RECORDS SHOWN:
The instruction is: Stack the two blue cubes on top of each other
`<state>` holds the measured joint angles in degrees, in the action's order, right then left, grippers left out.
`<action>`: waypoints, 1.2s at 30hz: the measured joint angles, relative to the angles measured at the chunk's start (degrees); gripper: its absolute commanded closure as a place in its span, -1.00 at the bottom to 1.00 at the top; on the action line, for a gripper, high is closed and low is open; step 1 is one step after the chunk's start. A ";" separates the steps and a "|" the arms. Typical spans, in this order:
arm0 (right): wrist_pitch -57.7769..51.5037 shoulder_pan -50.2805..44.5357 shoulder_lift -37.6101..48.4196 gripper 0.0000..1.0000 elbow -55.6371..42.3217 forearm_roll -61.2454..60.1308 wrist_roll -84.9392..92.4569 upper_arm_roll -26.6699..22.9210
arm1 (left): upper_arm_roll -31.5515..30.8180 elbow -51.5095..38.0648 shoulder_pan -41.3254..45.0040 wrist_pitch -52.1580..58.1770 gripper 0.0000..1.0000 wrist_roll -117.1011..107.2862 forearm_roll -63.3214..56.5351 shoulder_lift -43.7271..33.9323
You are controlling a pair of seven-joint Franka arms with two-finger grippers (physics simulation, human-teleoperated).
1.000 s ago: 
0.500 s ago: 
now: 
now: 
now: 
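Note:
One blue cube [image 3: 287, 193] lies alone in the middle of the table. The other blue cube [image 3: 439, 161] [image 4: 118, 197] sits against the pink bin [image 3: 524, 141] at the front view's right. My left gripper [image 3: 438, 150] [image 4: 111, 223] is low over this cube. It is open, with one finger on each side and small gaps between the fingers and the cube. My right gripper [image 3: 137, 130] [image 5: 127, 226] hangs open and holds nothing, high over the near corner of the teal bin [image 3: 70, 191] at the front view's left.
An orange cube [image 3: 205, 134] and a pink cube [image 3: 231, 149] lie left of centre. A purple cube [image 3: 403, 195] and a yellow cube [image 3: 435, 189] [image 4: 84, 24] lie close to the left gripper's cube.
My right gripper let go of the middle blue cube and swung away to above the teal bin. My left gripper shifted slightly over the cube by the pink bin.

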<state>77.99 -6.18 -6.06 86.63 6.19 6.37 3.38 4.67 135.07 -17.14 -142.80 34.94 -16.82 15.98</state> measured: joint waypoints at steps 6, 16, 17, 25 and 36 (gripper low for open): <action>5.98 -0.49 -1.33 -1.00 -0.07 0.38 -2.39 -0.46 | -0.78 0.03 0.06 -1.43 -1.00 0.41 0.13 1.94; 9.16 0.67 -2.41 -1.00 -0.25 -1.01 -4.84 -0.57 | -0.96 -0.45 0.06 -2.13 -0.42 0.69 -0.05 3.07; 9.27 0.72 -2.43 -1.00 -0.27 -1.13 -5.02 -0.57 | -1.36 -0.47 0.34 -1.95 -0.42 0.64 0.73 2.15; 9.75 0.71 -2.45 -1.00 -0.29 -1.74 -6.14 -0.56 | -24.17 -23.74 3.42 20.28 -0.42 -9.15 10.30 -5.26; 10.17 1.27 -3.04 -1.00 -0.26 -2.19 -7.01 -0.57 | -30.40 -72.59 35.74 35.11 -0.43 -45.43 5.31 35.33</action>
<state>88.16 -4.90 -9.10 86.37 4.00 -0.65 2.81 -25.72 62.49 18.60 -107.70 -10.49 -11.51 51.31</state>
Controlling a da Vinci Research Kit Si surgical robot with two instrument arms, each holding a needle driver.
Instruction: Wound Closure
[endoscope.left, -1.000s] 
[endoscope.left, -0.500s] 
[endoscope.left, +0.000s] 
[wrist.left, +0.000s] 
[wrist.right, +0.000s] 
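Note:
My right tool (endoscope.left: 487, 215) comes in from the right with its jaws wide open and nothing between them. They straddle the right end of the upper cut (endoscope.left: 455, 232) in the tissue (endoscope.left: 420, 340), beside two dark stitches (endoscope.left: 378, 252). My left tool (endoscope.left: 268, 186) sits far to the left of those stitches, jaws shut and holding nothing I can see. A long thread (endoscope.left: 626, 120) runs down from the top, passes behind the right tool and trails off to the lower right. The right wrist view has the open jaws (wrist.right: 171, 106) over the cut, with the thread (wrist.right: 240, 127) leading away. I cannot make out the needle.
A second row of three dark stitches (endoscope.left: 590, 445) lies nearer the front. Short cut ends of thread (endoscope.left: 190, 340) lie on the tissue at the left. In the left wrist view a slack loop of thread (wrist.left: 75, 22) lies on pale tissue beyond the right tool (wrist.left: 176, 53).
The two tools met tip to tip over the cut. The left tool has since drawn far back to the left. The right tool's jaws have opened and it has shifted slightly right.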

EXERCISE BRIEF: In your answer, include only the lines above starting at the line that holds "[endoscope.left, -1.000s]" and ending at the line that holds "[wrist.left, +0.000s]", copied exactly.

REPLY:
[endoscope.left, -1.000s] 
[endoscope.left, -0.500s] 
[endoscope.left, +0.000s] 
[wrist.left, +0.000s] 

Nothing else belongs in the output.